INSTRUCTIONS FOR THE TASK:
Somewhere below is a line with "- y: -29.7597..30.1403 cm" and, later, a line with "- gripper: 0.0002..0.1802"; repeat those two lines and all the lines between them, exactly as they are.

[Dataset entries]
☆ ☆ ☆ ☆
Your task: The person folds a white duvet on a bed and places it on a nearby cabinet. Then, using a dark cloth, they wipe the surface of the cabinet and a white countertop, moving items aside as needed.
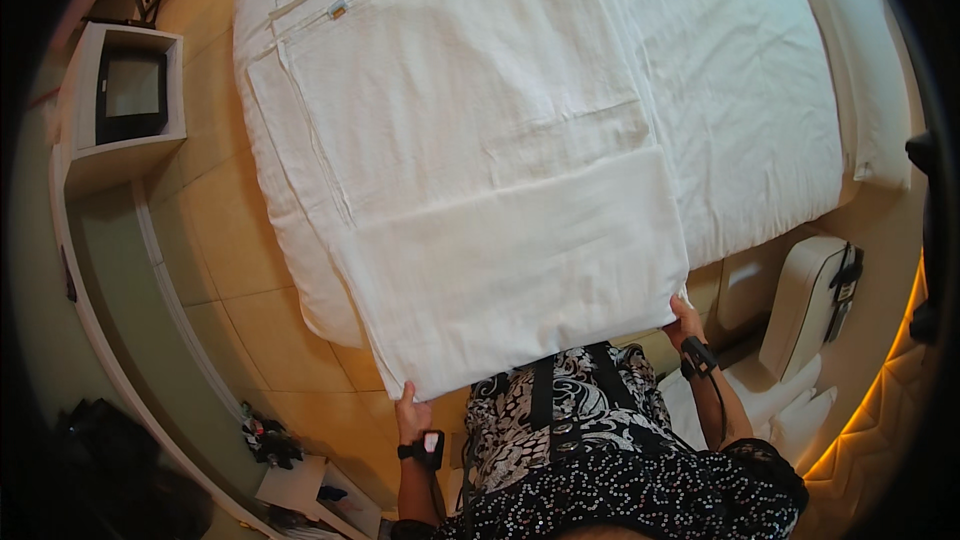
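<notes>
A large white folded sheet (pixel 520 260) lies across the bed, its near part drawn out past the bed's near side toward me. My left hand (pixel 411 412) grips its near left corner, thumb on top. At the near right corner my right hand (pixel 684 320) is closed on the same edge. Between the two hands the cloth hangs fairly taut, with a fold line crossing its middle. A small tag (pixel 337 8) shows near the sheet's far left. Both wrists wear black bands with small devices.
The white-covered bed (pixel 750 140) has pillows (pixel 870 80) at its right end. A cream case (pixel 808 305) stands at the right, near more pillows (pixel 800 420). On the left are a shelf unit (pixel 125 152) with a dark-framed box and tiled floor (pixel 240 250). A small cabinet (pixel 300 485) is at lower left.
</notes>
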`<action>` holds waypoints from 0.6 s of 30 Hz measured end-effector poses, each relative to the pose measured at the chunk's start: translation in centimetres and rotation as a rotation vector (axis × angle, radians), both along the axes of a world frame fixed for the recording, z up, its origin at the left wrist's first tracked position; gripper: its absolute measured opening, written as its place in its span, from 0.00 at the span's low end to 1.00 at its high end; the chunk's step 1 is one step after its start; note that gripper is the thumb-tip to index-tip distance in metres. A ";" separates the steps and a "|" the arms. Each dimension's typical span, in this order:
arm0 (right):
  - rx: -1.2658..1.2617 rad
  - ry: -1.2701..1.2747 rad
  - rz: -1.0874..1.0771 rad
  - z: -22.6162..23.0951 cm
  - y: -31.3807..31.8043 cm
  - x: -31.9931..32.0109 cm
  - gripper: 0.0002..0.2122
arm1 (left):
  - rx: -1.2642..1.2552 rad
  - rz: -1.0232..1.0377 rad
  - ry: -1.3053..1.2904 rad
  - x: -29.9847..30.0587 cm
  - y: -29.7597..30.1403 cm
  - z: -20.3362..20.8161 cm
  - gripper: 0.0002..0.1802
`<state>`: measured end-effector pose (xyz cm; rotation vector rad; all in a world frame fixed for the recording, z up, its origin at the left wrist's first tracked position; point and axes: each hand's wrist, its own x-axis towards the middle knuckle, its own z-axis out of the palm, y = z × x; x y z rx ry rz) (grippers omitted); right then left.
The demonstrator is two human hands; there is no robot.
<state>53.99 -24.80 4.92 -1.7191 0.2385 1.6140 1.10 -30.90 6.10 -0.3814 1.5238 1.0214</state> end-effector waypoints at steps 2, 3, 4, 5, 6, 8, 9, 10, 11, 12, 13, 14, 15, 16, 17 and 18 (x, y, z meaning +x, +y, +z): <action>0.039 0.030 -0.001 1.7 0.1 -0.1 0.33 | 0.043 -0.037 -0.036 0.6 3.1 3.6 0.30; 0.098 0.037 0.009 2.4 1.0 -0.2 0.34 | 0.046 -0.039 -0.057 0.7 5.1 5.5 0.30; 0.158 0.043 0.023 3.3 2.5 -0.4 0.35 | 0.051 -0.038 -0.078 0.6 6.4 6.4 0.29; 0.201 0.033 0.030 4.6 4.7 -0.7 0.34 | 0.145 -0.115 0.038 -0.1 7.3 6.2 0.29; 0.261 -0.007 0.064 5.1 6.6 -0.4 0.32 | 0.188 -0.152 0.055 -0.5 9.6 6.9 0.29; 0.395 -0.066 0.059 6.1 11.3 -0.2 0.28 | 0.310 -0.236 0.132 -2.3 14.3 7.6 0.27; 0.398 -0.040 -0.012 6.0 13.7 0.1 0.26 | 0.382 -0.279 0.183 -3.6 16.4 7.2 0.26; 0.406 -0.082 -0.019 6.8 16.8 -0.3 0.24 | 0.422 -0.259 0.208 -3.2 20.4 8.0 0.22; 0.478 -0.144 -0.014 7.5 19.8 -1.0 0.21 | 0.453 -0.268 0.219 -2.7 24.4 9.1 0.21; 0.592 -0.131 0.021 7.4 22.5 -0.7 0.22 | 0.523 -0.273 0.232 -4.2 27.4 8.0 0.22; 0.753 0.042 0.123 5.5 24.6 1.0 0.25 | 0.741 -0.292 0.044 -3.2 31.1 8.1 0.24; 0.786 -0.003 0.145 6.6 27.2 -0.4 0.27 | 0.804 -0.267 0.108 -4.5 32.6 7.2 0.26; 0.747 -0.095 0.135 6.7 28.0 -0.9 0.27 | 0.720 -0.205 0.149 -4.0 33.5 7.1 0.27; 0.709 -0.186 0.126 6.8 28.5 -1.0 0.26 | 0.639 -0.141 0.190 -3.7 34.0 7.1 0.29; 0.625 -0.272 0.177 6.1 28.1 -0.6 0.24 | 0.603 -0.145 0.229 -5.7 32.9 4.8 0.30; 0.534 -0.366 0.226 5.2 27.2 -0.3 0.23 | 0.516 -0.188 0.343 -5.5 32.2 3.5 0.28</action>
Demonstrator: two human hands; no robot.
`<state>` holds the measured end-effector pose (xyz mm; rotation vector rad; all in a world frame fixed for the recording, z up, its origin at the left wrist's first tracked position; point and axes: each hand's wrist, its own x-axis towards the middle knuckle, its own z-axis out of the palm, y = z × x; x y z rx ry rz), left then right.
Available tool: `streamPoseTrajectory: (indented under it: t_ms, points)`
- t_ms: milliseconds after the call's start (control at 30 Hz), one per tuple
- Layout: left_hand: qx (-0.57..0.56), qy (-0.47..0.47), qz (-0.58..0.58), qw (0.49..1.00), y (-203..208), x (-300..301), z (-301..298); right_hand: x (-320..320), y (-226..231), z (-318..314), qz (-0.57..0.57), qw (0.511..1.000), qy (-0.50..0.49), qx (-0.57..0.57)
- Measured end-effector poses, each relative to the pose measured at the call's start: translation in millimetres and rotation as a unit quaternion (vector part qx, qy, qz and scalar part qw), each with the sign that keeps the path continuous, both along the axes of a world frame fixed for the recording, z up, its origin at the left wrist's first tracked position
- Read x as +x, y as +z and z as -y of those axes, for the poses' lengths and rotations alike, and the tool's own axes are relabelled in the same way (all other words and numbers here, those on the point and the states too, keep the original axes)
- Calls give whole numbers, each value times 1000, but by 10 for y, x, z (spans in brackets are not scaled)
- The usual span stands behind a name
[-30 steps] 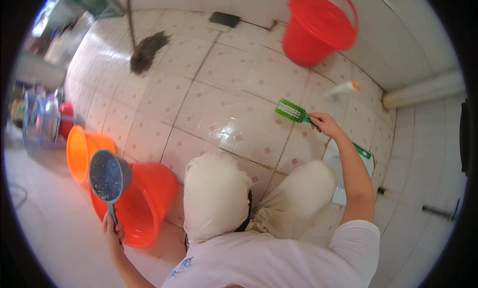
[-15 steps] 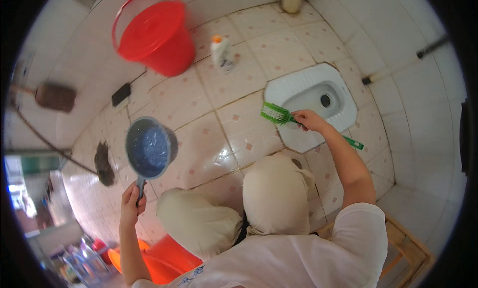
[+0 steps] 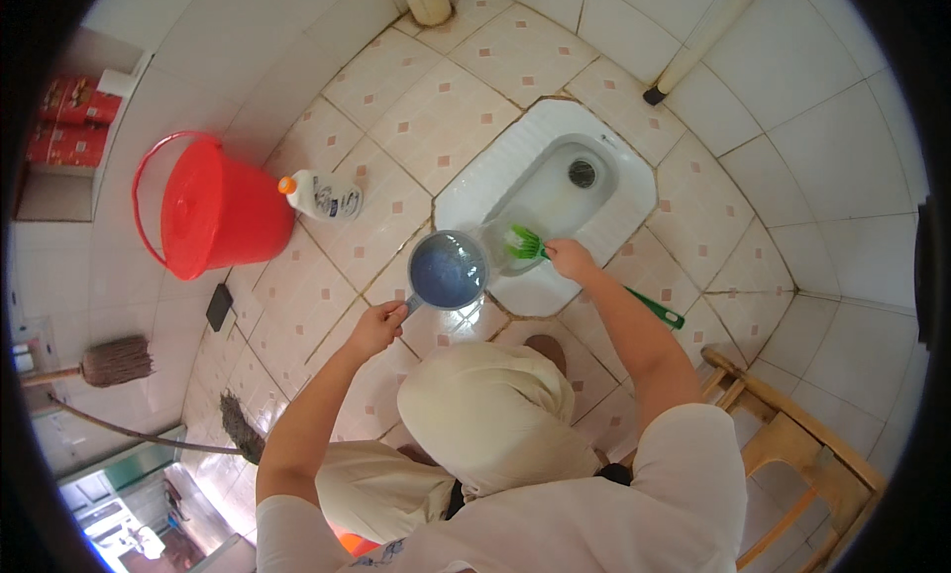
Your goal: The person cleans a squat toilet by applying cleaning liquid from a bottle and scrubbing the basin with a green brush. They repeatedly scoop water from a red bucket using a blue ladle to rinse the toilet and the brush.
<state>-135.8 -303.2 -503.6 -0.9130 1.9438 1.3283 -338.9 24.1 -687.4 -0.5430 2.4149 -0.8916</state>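
My left hand (image 3: 378, 328) is closed round the handle of a blue-grey water dipper (image 3: 448, 269), which has water in it. The dipper is by the near left edge of a white squat toilet (image 3: 474, 199), and water seems to spill from its right side toward the bowl. My right hand (image 3: 570, 260) grips a green scrub brush (image 3: 525, 243), its bristled head over the near end of the bowl. Behind my right forearm a second green handle (image 3: 657, 308) shows beside the toilet; its other end is hidden.
Left of the toilet, a white bottle with an orange cap (image 3: 325, 196) stands by a red lidded bucket (image 3: 211, 211). A broom (image 3: 111, 362) and a mop (image 3: 241, 426) are at the left. A wooden chair (image 3: 792, 429) stands behind my right arm; a pipe (image 3: 699, 46) runs along the wall.
My left hand has brought the dipper rightward to the toilet's edge. The brush in my right hand has moved from beside the toilet to over the bowl. The view has shifted rightward.
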Motion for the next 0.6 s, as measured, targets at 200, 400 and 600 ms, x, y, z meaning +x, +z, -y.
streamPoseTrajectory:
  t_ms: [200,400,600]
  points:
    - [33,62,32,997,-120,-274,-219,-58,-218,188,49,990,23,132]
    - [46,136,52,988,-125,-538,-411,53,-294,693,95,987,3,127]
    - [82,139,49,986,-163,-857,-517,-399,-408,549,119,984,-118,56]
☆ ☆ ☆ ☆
SOLVED PROBLEM:
  - y: -29.7597..30.1403 cm
  - z: -20.3362..20.8161 cm
  - gripper: 0.0002..0.1802

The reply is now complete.